Under the newly adopted model which has now separated the men from the boys, the market is graduated into three cadres and the players in the top bracket regarded as Tier-One are expected to shore up their capitalization to N15 billion representing 200 percent increase if they are to operate the composite form of business.
Such insurers will be allowed to handle individual life, health insurance, miscellaneous insurance and annuity for life and Non-Life comprising fire.

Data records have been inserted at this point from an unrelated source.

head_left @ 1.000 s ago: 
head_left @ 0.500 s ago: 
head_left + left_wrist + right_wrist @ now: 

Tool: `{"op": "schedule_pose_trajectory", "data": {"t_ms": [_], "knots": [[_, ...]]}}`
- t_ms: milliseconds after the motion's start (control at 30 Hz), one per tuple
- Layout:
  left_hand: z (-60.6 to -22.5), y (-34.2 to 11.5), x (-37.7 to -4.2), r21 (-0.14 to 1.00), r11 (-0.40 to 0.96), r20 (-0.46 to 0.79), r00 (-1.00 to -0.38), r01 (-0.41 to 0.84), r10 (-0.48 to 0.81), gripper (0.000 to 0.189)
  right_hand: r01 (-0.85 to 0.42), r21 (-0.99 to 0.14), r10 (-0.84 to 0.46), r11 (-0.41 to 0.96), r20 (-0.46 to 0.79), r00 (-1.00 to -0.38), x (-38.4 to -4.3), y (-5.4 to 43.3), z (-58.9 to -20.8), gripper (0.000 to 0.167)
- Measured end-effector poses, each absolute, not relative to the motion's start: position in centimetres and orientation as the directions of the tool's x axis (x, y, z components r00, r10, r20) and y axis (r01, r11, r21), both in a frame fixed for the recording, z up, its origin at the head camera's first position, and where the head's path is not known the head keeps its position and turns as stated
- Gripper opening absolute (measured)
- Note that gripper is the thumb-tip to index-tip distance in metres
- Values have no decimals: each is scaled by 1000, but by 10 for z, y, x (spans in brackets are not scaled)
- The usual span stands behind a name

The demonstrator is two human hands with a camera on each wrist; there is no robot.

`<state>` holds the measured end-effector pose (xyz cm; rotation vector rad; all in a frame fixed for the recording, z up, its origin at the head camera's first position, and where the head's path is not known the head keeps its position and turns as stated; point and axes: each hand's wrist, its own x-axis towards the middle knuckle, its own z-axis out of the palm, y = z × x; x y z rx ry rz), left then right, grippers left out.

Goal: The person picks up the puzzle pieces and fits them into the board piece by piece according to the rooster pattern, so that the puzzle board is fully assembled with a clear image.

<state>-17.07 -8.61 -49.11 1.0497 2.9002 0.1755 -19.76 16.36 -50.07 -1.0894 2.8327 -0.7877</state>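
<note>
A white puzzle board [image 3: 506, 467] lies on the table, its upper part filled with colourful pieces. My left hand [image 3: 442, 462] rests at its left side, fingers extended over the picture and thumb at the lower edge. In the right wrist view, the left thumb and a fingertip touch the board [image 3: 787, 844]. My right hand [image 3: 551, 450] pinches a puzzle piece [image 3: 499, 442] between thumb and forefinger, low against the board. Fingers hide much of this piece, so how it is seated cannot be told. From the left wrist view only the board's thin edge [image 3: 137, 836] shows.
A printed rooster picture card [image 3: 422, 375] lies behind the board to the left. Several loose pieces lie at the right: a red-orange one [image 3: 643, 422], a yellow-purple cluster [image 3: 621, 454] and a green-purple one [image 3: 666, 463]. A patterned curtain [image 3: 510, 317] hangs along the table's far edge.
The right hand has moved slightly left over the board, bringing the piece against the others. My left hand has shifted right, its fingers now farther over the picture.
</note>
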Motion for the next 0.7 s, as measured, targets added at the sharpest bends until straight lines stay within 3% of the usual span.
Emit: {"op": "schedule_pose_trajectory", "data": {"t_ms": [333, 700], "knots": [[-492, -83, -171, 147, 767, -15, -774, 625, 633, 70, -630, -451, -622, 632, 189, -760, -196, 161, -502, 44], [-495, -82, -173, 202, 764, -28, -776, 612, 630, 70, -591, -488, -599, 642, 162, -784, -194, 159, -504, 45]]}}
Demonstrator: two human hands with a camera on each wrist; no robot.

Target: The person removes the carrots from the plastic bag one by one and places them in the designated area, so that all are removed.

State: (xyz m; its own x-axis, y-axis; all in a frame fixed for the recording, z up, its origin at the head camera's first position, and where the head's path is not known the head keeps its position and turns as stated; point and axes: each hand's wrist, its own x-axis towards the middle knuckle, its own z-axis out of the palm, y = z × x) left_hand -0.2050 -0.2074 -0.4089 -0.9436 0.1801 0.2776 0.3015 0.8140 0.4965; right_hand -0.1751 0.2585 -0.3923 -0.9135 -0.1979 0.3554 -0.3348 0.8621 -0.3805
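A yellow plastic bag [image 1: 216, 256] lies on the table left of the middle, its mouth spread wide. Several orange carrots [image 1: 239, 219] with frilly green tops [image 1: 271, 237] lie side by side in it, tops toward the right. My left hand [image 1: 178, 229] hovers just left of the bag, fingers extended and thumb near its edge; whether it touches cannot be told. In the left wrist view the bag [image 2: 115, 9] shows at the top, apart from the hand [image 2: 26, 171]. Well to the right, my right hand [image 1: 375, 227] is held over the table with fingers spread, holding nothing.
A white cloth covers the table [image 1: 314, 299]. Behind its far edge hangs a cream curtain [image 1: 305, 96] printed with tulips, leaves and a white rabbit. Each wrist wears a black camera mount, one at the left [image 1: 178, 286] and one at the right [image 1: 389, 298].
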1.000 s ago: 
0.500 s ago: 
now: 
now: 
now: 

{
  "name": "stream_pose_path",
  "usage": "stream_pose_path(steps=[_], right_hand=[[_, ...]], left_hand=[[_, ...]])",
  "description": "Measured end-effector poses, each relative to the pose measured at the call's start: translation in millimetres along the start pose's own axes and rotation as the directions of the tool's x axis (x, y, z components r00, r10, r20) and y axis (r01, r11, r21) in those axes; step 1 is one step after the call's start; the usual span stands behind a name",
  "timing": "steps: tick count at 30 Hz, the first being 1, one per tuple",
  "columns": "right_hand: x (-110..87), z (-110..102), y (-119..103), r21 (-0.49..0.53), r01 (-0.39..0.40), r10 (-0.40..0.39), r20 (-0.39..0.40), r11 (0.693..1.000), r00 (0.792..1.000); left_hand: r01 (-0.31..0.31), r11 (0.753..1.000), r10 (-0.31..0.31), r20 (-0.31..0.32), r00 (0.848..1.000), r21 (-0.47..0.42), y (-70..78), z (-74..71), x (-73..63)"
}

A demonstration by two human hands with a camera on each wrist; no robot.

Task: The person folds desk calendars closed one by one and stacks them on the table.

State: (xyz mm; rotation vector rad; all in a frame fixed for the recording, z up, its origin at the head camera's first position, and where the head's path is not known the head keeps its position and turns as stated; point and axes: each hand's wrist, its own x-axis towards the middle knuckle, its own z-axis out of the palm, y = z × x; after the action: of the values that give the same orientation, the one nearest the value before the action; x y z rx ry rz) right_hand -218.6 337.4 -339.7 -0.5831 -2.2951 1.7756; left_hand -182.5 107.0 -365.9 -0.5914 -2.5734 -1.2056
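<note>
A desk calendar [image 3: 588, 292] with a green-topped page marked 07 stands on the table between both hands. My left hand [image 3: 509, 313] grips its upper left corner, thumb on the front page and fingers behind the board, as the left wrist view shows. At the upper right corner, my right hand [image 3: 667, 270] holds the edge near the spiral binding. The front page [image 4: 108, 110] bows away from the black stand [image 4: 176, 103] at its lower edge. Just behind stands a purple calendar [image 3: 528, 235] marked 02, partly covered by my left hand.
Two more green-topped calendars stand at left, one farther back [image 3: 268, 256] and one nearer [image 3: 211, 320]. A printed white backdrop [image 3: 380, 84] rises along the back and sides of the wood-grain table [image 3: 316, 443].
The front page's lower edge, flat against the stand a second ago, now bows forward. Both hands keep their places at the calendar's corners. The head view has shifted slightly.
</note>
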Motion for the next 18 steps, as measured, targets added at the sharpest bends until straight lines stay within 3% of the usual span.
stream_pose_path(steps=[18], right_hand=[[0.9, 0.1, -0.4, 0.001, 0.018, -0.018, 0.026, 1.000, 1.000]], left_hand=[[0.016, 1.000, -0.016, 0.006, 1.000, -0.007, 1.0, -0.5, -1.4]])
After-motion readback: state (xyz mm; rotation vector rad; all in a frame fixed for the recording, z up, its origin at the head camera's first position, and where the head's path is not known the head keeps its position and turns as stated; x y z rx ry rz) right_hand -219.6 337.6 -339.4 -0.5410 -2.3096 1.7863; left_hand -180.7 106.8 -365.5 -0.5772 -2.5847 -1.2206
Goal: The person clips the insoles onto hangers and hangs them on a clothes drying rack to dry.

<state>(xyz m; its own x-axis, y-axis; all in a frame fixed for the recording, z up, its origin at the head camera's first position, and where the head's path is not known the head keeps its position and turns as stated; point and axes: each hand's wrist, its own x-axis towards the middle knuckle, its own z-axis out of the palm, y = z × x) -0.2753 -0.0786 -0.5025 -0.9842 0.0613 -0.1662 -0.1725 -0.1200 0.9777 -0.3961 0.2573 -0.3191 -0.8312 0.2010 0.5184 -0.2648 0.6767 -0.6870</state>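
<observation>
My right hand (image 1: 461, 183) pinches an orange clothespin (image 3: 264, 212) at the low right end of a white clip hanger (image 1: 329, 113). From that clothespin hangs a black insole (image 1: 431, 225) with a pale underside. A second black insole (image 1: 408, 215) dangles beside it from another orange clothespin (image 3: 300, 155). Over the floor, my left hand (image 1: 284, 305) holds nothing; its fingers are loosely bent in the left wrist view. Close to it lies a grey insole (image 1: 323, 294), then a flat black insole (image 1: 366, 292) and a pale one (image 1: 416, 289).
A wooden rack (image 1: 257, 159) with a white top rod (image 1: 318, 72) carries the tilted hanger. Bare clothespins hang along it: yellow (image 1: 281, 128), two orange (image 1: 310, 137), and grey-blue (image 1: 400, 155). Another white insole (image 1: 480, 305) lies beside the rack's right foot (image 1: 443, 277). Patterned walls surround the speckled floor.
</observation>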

Motor, general accident, Engineering, agriculture, miscellaneous insurance, Marine, Bonds Credit Guarantees & Suretyship, Oil and Gas (oil related projects, exploration and production) and Aviation.
Life insurance in this cadre has to jerk up its capitalisation from the current N2 to N6 billion and the Non-Life in this category will move from the current N3 billion to N9 billion.
The Director Supervision, NAICOM, Barineka Thompson, at a briefing after the meeting of the insurance committee said that composite companies in Tier 2 cadre are to look for N7.5 billion to operate within this bracket.
Such companies will under its Life branch underwrite individual life, health insurance, miscellaneous insurance and Group Life insurance.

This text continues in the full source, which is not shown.